*** Begin section ***

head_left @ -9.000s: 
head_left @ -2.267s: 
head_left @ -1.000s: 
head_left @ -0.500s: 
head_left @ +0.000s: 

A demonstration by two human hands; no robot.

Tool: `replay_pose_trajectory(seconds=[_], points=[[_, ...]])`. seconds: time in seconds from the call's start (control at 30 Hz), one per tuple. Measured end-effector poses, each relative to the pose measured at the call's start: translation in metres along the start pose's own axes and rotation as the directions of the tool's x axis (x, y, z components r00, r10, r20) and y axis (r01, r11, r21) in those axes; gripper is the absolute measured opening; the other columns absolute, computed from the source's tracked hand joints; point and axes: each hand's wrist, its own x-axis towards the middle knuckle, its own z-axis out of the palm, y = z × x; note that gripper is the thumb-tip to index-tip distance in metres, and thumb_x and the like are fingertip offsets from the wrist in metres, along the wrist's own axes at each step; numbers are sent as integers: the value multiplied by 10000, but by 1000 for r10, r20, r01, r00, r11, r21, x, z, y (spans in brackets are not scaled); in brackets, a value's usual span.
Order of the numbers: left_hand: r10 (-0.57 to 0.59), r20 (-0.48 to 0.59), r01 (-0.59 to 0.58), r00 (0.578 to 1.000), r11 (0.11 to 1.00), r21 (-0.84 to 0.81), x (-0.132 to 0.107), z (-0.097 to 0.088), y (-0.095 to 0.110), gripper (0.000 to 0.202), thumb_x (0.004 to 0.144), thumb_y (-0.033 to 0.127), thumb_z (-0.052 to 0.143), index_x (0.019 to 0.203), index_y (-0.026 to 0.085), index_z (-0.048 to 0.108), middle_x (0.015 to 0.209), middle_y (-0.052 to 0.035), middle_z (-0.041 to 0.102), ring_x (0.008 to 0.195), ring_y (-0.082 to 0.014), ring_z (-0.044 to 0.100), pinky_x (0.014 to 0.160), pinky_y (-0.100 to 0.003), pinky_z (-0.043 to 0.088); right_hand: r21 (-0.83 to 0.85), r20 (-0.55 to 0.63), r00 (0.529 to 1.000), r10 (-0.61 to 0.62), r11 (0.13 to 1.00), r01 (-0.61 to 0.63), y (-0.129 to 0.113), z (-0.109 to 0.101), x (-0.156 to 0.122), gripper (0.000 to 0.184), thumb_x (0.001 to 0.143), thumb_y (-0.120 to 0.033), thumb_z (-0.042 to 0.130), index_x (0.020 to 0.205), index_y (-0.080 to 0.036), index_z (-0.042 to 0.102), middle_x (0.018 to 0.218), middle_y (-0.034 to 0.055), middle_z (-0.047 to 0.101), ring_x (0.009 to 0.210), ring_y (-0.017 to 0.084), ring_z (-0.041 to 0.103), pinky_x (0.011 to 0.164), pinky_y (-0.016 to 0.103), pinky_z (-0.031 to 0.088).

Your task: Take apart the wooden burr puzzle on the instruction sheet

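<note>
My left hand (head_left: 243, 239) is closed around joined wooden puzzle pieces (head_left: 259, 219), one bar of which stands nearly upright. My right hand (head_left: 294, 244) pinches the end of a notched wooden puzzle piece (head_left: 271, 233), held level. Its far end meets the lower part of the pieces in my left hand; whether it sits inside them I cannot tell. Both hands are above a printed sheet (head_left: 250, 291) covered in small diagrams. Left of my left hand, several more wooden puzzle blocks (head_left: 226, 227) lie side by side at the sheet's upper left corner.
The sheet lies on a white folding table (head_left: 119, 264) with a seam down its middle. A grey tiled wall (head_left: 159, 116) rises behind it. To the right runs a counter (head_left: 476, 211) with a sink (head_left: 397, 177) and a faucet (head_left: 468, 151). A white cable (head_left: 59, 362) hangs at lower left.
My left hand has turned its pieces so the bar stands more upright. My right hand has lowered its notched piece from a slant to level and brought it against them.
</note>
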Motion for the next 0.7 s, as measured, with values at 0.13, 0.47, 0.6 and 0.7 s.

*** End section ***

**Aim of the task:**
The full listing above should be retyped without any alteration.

**Answer to this problem:**
head_left @ -9.000s: 
head_left @ -2.267s: 
head_left @ -1.000s: 
head_left @ -0.500s: 
head_left @ +0.000s: 

A demonstration by two human hands; no robot.

Tool: `replay_pose_trajectory(seconds=[_], points=[[_, ...]])`. seconds: time in seconds from the call's start (control at 30 Hz), one per tuple. Measured end-effector poses, each relative to the pose measured at the call's start: translation in metres along the start pose's own axes and rotation as the directions of the tool's x axis (x, y, z components r00, r10, r20) and y axis (r01, r11, r21) in those axes; gripper is the absolute measured opening; the other columns absolute, computed from the source's tracked hand joints; point and axes: each hand's wrist, its own x-axis towards the middle knuckle, its own z-axis out of the palm, y = z × x; note that gripper is the thumb-tip to index-tip distance in metres, and thumb_x and the like are fingertip offsets from the wrist in metres, along the wrist's own axes at each step; numbers are sent as integers: the value multiplied by 10000, but by 1000 for r10, r20, r01, r00, r11, r21, x, z, y (spans in brackets are not scaled); in brackets, a value's usual span.
Order of the numbers: left_hand: r10 (-0.57 to 0.59), r20 (-0.48 to 0.59), r01 (-0.59 to 0.58), r00 (0.578 to 1.000), r11 (0.11 to 1.00), r21 (-0.84 to 0.81), x (-0.132 to 0.107), z (-0.097 to 0.088), y (-0.095 to 0.110), gripper (0.000 to 0.202), thumb_x (0.004 to 0.144), thumb_y (-0.033 to 0.127), thumb_z (-0.052 to 0.143), index_x (0.019 to 0.203), index_y (-0.026 to 0.085), index_z (-0.048 to 0.108), middle_x (0.015 to 0.209), middle_y (-0.052 to 0.035), middle_z (-0.041 to 0.102), ring_x (0.008 to 0.195), ring_y (-0.082 to 0.014), ring_z (-0.044 to 0.100), pinky_x (0.014 to 0.160), pinky_y (-0.100 to 0.003), pinky_z (-0.043 to 0.088); right_hand: r21 (-0.83 to 0.85), r20 (-0.55 to 0.63), r00 (0.529 to 1.000), r10 (-0.61 to 0.62), r11 (0.13 to 1.00), r01 (-0.61 to 0.63), y (-0.129 to 0.113), z (-0.109 to 0.101), x (-0.156 to 0.122), gripper (0.000 to 0.184), thumb_x (0.001 to 0.143), thumb_y (-0.120 to 0.033), thumb_z (-0.042 to 0.130), index_x (0.020 to 0.205), index_y (-0.080 to 0.036), index_z (-0.042 to 0.102), middle_x (0.018 to 0.218), middle_y (-0.034 to 0.055), middle_z (-0.047 to 0.101), ring_x (0.009 to 0.210), ring_y (-0.017 to 0.084), ring_z (-0.041 to 0.103), pinky_x (0.011 to 0.164), pinky_y (-0.016 to 0.103), pinky_z (-0.031 to 0.088).

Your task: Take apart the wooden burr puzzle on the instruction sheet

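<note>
My left hand (head_left: 243, 239) is closed around joined wooden puzzle pieces (head_left: 259, 219), one bar of which stands nearly upright. My right hand (head_left: 294, 244) pinches the end of a notched wooden puzzle piece (head_left: 271, 233), held level. Its far end meets the lower part of the pieces in my left hand; whether it sits inside them I cannot tell. Both hands are above a printed sheet (head_left: 250, 291) covered in small diagrams. Left of my left hand, several more wooden puzzle blocks (head_left: 226, 227) lie side by side at the sheet's upper left corner.
The sheet lies on a white folding table (head_left: 119, 264) with a seam down its middle. A grey tiled wall (head_left: 159, 116) rises behind it. To the right runs a counter (head_left: 476, 211) with a sink (head_left: 397, 177) and a faucet (head_left: 468, 151). A white cable (head_left: 59, 362) hangs at lower left.
My left hand has turned its pieces so the bar stands more upright. My right hand has lowered its notched piece from a slant to level and brought it against them.
</note>
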Motion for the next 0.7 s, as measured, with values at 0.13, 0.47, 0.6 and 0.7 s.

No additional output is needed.